Prostitution also exists, because those who solicit it, also known as “johns,” are willing to risk arrest. These “johns” are equally responsible for related criminal public safety and public health issues. They make it increasingly difficult for prostitutes to break the cycle of crime, violence and drug use.

Hmmm, they go to a lot of effort to try to link prostitution to other activities that they know their readers won't like, such as theft and illegal drug sales. Sort of sounds like they don't really see much wrong with prostitution per se, no? Perhaps they should think about legalizing prostitution, to break that link with assault, robbery, and theft.

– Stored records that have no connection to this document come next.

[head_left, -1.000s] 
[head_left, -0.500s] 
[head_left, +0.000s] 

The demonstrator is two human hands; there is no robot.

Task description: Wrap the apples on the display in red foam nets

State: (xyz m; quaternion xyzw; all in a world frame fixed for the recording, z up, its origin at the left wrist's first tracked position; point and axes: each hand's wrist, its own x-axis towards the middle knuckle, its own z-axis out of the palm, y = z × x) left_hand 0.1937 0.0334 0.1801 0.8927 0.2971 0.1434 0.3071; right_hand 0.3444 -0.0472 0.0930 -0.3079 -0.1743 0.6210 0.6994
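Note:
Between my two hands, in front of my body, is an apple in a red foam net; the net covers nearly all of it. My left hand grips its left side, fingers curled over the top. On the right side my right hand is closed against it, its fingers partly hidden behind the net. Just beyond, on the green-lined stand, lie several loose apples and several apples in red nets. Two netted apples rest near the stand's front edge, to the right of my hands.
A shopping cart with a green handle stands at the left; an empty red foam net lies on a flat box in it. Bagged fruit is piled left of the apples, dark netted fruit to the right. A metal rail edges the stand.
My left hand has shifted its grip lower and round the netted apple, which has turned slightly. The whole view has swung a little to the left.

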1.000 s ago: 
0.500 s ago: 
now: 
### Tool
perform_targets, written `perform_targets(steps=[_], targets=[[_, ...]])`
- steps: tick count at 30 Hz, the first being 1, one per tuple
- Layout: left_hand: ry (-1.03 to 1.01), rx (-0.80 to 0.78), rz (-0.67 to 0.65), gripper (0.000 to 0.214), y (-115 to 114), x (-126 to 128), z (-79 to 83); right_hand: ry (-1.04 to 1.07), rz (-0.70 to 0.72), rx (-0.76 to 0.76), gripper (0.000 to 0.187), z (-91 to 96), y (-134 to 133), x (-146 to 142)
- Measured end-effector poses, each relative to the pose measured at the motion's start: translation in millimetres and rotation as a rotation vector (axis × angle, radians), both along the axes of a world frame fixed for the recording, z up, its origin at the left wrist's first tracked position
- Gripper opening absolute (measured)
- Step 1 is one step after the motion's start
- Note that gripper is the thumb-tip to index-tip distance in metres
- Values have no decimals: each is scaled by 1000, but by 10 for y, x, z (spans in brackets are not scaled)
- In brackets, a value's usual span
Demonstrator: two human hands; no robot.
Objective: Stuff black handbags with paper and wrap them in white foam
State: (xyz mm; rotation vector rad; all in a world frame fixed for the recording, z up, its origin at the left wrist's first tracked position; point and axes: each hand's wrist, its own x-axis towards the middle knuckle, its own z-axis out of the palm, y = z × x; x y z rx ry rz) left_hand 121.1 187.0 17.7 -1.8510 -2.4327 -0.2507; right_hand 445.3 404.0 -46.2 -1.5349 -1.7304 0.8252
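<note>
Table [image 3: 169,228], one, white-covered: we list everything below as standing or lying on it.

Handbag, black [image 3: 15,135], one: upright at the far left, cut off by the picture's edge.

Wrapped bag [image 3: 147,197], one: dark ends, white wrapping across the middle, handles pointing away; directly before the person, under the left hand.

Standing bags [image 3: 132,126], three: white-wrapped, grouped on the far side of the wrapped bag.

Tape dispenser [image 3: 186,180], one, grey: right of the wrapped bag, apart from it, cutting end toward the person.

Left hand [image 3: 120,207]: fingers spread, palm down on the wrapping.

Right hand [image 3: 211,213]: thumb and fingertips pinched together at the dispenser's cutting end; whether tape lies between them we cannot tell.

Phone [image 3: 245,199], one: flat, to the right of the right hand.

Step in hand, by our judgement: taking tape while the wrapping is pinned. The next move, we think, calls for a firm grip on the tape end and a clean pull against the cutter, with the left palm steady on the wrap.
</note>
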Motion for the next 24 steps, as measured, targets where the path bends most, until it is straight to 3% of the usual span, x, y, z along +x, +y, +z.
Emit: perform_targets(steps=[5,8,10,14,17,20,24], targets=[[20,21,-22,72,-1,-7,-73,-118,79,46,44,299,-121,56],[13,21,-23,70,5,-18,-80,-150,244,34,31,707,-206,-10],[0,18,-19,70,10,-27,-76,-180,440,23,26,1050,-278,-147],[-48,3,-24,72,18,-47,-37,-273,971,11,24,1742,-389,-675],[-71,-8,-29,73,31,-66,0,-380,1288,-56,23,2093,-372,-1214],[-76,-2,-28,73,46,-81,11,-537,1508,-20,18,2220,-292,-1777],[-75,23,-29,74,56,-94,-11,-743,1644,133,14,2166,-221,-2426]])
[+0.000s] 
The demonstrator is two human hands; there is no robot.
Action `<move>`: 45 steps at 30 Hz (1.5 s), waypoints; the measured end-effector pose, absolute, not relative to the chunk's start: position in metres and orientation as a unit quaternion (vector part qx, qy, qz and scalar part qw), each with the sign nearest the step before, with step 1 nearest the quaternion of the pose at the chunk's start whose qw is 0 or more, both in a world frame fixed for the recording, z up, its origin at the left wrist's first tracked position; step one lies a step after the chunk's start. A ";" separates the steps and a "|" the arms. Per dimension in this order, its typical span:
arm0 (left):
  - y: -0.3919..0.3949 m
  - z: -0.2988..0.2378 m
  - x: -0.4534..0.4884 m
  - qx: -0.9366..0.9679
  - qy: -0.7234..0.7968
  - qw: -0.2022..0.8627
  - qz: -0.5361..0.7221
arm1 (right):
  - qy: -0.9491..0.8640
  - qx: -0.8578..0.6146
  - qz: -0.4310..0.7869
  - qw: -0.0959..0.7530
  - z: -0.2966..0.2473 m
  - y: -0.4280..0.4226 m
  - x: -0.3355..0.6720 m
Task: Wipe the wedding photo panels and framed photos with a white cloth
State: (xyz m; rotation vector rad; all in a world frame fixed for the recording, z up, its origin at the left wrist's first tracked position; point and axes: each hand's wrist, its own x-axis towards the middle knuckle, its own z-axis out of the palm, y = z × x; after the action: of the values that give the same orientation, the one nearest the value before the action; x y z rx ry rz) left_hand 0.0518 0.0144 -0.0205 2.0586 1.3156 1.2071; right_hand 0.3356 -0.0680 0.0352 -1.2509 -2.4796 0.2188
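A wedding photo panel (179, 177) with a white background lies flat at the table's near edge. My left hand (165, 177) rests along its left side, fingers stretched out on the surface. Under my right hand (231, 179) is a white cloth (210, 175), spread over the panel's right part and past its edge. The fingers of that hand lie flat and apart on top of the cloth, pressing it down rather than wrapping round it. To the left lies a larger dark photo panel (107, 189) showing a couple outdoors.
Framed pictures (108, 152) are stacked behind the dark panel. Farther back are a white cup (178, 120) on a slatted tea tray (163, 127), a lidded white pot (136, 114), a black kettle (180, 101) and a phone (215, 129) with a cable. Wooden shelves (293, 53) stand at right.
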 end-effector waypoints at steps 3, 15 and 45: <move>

Speaking of theft, are there photos available on the Wichita police website of people arrested for theft? In terms of protecting the good people of Wichita, doesn't it make more sense to alert them to the identity of accused thieves than of accused solicitors? But somehow I could not find photos of accused thieves. Could this be because the real purpose of the website is not to protect the public but rather to shame those who are arrested for prostitution-related offenses? Surely not, because that would be punitive, and people in the US cannot be punished until after a conviction, following due process of law.

These extraordinary acts of publicity for 'crimes' such as prostitution are employed precisely because of the lack of a link between participation in these vice activities and generalized criminality. The people caught up in anti-prostitution stings often really are regular folks, generally law-abiding people, whose prostitution-related behavior would not be a crime nor a matter of public concern in much of the world. Unlike inveterate thieves, these people have a stake in legitimate society, and therefore really will be shamed by having their photos posted on the web. Robbers tend to be less in thrall to the norms of mainstream culture, so there is little deterrence value in a publicity threat to them.

By the way, Wichita also has created "anti-prostitution emphasis areas," which are similar to drug-free zones: penalties for prostitution-related offenses are raised if the offense takes place in an emphasis area.